Posted by rtmsf on September 27th, 2008

Several sources today are announcing the formation of the 32d Division 1 league, the Great West Conference, which will begin organized basketball operations in the 2009-10 season.  You may recall that the GWC already exists in football as a transitional league between D2 and D1-AA (or whatever they’re calling it now).  The basketball counterparts at most of these schools have largely been relegated to the dreaded Independent status, which forces those teams to schedule games anytime, anywhere, anyplace, in order to complete a full schedule.  One of these teams, the much-maligned New Jersey Tech, made infamy last year with an 0-29 season, earning the lowest Sagarin rating (46.91) of the past several years.

Frankly, despite the league’s spin on the matter, reading down a list of these schools sounds a little like something out of the American Chiropractic Colleges Association manual.  Houston Baptist, Texas-Pan American, New Jersey Tech, Utah Valley, North AND South Dakota. Not to mention the fact that with two Texas schools, a Utah school, two Dakota schools and a freakin NEW JERSEY school, this new league is all over the place (Cal Poly, UC-Davis and Southern Utah, each of whom play in the football version of the GWC, are not expected to leave their basketball conferences – the Big West x2 and Summit, respectively).

In fact, looking at the map below, this “Great West” conference is 2,194 miles from east to west, 1,639 miles from north to south, and if you decided to drive the circuit between all six schools, it would take you through 22 states, 6,540 miles and approximately 41 Waffle Houses.  Oh, and only one team is even in a “western” time zone, with UVU in MST.

So what’s really going on here?  Of course, money.  The GWC is attempting to become the 32d league that gets an automatic bid to the NCAA Tournament, and while that may be a decade away (fulfilling all the requirements would take until 2020), Kyle Whelliston thinks that’s a possibility.

NCAA men’s basketball rules require conferences to pass a three-step eligibility check for auto-bid qualification: at least seven fully fledged Div. I members, seven that have been Div. I for at least eight years (known as “core members”), and six core members who have been league mates for five years. The current membership wouldn’t meet all of those guidelines until the year 2020.

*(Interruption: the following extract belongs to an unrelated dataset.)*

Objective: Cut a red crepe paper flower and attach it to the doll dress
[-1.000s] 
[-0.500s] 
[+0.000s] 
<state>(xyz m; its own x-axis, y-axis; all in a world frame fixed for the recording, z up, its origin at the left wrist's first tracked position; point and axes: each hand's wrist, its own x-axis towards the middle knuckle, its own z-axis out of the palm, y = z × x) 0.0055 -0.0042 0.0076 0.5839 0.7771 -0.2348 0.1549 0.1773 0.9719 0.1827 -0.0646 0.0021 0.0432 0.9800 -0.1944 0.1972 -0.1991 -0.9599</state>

You can rest assured that if the GWC eventually gets an automatic bid that the NCAA won’t take away one of the current 34 at-large bids, so the natural response would probably be to add another play-in game to the scorecard.  That would allow for two more teams to “make” the dance, and it would balance the brackets on both sides.  While this makes economic sense from an NCAA Tournament perspective, it’ll end up minimizing the achievements of the MEAC, SWAC and other league champions that have gotten accustomed to playing in the “real thing” on Thursday like everyone else.

And what happens to everyone’s bracket if one of these teams actually beats a #1 seed one of these days?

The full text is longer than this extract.